For AMDGPU the docs aren’t explicit, but it may be the case that f16 dot uses 32-bit accumulator (@arsenm will probably know better). They do state that all such dot operations treat subnormal values as zeros.

The integer case on Hexagon worked on four i8 (plus maybe two i16) at a time, resulting in a vector of i32. From then on you’d have to do rotates and adds. Either way any overflow was impossible for i8/i16.

As for f16 dot specifically, AFAIK RDNA3 has native f16 dot (V_DOT2_F16_F16) but the precision is really bad, generally do not use this one. CDNA3 has a variant that accumulates to fp32 and is useable ( V_DOT2C_F32_F16), with the caveat that it does not support denormals and rounding modes.

It’s not obvious to me that the math intrinsics are a feature. Our optimization pipeline is inconsistent about handling them, e.g. constant folding different arguments when it’s a function vs an intrinsic.

An intrinsic is a known function whose address is not taken (modulo a proposal to remove that invariant which I think was rejected last time around) and which has type overloads burned into it more directly than C++ name mangling.

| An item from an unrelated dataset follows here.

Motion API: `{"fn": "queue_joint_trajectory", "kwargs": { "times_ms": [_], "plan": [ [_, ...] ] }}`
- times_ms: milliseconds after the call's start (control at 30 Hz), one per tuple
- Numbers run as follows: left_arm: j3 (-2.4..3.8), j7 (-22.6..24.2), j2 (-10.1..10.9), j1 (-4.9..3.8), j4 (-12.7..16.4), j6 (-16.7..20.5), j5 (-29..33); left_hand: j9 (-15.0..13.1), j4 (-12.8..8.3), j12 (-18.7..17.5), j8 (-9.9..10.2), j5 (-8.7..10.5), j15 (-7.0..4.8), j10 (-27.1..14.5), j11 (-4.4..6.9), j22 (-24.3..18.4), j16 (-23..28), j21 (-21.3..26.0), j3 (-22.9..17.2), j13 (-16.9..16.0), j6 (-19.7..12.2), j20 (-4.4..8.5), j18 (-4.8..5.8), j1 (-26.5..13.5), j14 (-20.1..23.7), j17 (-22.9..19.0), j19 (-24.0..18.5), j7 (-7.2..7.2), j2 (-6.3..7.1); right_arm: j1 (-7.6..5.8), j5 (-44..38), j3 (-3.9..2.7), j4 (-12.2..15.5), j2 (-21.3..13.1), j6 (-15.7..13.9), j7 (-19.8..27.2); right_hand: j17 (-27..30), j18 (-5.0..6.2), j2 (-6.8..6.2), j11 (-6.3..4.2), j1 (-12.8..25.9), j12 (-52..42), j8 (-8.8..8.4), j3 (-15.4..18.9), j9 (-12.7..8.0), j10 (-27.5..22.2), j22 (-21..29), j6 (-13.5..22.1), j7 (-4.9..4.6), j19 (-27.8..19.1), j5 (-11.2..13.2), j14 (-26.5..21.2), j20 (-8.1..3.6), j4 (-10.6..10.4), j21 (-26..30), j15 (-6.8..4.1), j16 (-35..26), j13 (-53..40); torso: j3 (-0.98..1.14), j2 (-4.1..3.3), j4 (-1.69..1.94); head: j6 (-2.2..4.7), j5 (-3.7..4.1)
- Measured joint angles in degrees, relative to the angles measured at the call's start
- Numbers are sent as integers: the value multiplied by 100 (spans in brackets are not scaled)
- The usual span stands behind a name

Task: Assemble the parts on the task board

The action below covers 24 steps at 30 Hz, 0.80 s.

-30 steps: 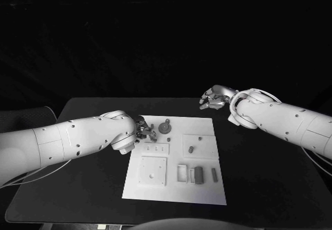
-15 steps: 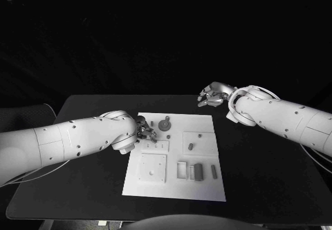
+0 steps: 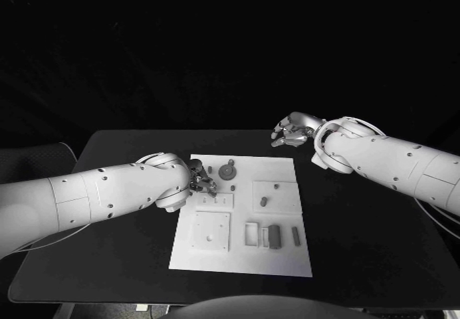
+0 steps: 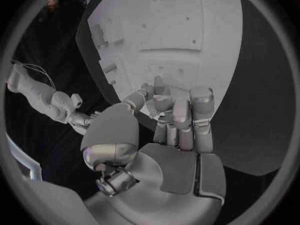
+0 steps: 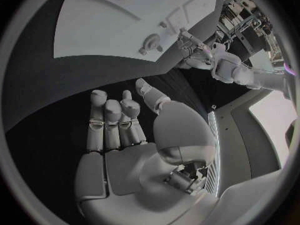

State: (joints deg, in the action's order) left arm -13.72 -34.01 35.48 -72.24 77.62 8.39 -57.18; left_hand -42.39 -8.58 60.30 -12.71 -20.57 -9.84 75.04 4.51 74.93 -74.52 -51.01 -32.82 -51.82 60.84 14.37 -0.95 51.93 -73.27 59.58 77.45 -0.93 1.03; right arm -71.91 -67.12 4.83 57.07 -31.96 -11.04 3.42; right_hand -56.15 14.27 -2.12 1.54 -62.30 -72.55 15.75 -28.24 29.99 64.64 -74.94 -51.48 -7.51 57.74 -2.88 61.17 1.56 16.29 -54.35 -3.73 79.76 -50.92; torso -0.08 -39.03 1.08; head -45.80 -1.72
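Your left hand (image 3: 199, 181) sits at the task board's (image 3: 278, 262) left edge, toward its far corner, fingers bunched together over the plate. In the left wrist view the fingertips (image 4: 164, 101) seem to close on something small, but I can't tell whether a part is actually held. Just beside them on the far half stands the round grey part (image 3: 228, 173), and a small peg (image 3: 262, 200) lies near the middle. More grey parts (image 3: 275, 236) lie in the slots near the board's near edge. Your right hand (image 3: 292, 130) hangs off the board past its far right corner, fingers loosely apart, holding nothing. For this step, I'd keep the left wrist steady and lower straight down, so the fingertips meet the board squarely. Check the seat before letting go. Hold the right hand clear.
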Motion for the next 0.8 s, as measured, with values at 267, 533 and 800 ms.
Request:
{"fn": "queue_joint_trajectory", "kwargs": {
  "times_ms": [267, 533, 800],
  "plan": [
    [-1, 0, -22, 16, 15, -45, -119, 0, -1, 0, -11, 44, -1, 11, 11, -1, 0, 0, -3, 60, 21, 5, 0, 2, -1, -8, 6, 6, 13, 0, 1, 0, 5, 3, 3, 1, 0, -5, 0, 3, 0, 0, 0, 0, 0, -3, 1, 0, 0, 0, 0, 0, 0, 0, 16, 1, 0, 5, -1, 0, 1, -30, 18],
    [-1, 3, -58, 39, 16, -73, -206, 0, 4, 0, -12, 67, -2, 38, 0, -1, -23, 0, -61, 138, 27, 4, 0, 3, -3, -22, 7, 10, 70, 0, 2, 0, 8, 8, 6, 2, 5, -13, 0, 22, 0, 0, -20, 0, 3, -22, 1, 0, 0, 0, 0, -9, 0, 0, 23, 9, 0, 5, 0, 1, 2, -54, 34],
    [-1, 7, -90, 90, -14, -86, -313, 0, -45, 0, -45, 134, -38, 63, 23, -1, -22, 0, -127, 201, 57, 16, 0, -29, -44, -30, 39, 24, 163, 0, 3, 0, 30, 9, 8, 3, 5, -19, 0, 22, 0, 0, -20, 0, 5, -22, 1, 0, 0, 0, 0, -10, 0, 0, 23, 10, 0, 5, 0, 0, 2, -73, 47]
  ]
}}
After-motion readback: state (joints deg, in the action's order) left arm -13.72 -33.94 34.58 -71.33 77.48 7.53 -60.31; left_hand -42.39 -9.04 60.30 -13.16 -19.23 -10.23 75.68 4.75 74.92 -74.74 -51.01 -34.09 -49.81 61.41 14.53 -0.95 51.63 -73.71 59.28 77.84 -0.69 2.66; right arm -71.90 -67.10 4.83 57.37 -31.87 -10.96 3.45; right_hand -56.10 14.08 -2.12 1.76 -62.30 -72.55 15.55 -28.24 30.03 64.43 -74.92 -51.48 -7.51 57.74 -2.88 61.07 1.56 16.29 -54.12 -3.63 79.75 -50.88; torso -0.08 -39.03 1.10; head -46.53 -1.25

For math, I think we have some additional things like the intrinsic is assumed to not set errno, which is in dubious grounds when said intrinsic is lowered to a libc call that does. I think rounding is underspecified as well - maybe they’re perfectly rounded, maybe they’re very imperfectly on perform at grounds, and that might differ between backends.

Somewhat related, a little while ago amdgpu had a whole load of intrinsics for math functions all of it’s own .

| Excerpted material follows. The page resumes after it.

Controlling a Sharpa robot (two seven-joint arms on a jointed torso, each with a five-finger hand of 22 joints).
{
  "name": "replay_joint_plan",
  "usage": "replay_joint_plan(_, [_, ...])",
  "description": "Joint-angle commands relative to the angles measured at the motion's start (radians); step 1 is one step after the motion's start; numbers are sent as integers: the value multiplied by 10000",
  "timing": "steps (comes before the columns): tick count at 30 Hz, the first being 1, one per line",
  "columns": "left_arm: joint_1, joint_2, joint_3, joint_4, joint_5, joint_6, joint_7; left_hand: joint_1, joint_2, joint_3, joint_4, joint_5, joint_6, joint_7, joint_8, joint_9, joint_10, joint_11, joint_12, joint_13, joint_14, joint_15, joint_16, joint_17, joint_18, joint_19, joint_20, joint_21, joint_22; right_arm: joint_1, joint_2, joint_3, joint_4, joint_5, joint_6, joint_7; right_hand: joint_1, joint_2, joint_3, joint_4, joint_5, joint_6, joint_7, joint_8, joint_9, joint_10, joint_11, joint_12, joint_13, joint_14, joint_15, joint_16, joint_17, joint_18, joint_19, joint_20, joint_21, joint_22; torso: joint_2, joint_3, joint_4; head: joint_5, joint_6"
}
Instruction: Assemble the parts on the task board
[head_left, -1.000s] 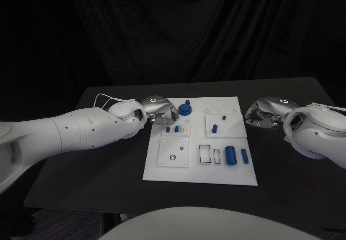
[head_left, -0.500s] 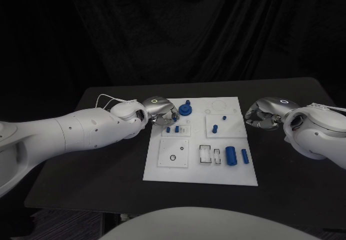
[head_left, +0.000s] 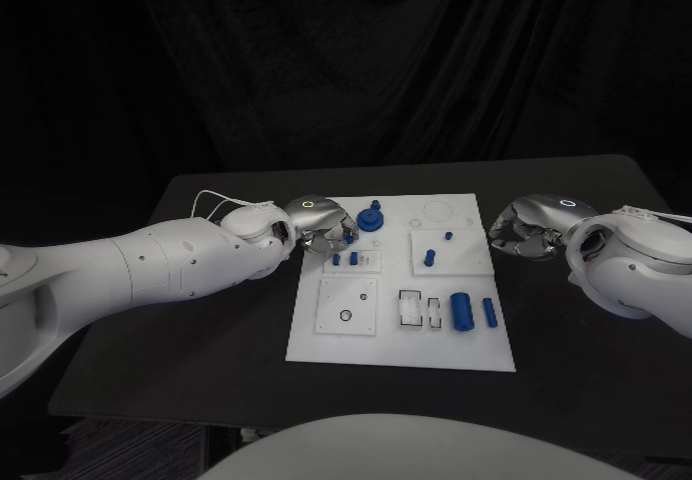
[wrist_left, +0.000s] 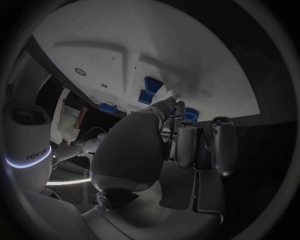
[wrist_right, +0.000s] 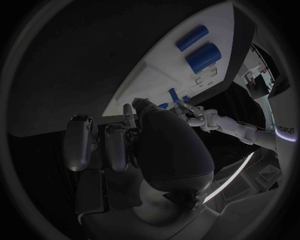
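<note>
large blue cylinder (head_left: 462, 310), long axis front-to-back

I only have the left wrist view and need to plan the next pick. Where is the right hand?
Observer: The right hand is just off the task board's right edge, over the black table, touching no parts.
Operator: Any parts lying loose on that side?
Observer: Yes. Two blue cylinders lie side by side near the board's front right corner, the thicker one nearer the board's middle.
</note>
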Motion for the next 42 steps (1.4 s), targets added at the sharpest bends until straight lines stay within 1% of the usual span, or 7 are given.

I am nervous about the constant folding part. It’s unlikely that llvm will do the same rounding as whatever libc would have done. I’m also nervous about the freestanding behaviour and generally assuming that the input language is hosted C in terms of turning functions called sin into intrinsics.

Is the actual missing feature that is driving this is that we have no way to mark an IR function as existing for various types? We can’t take @sin, see it is being called in a loop of length 8 and turn it into a call to @sin.v8f64 in the vectoriser without also making it an Intrinsic, for IR functions don’t have that sort of array of types in their structure which intrinsics do.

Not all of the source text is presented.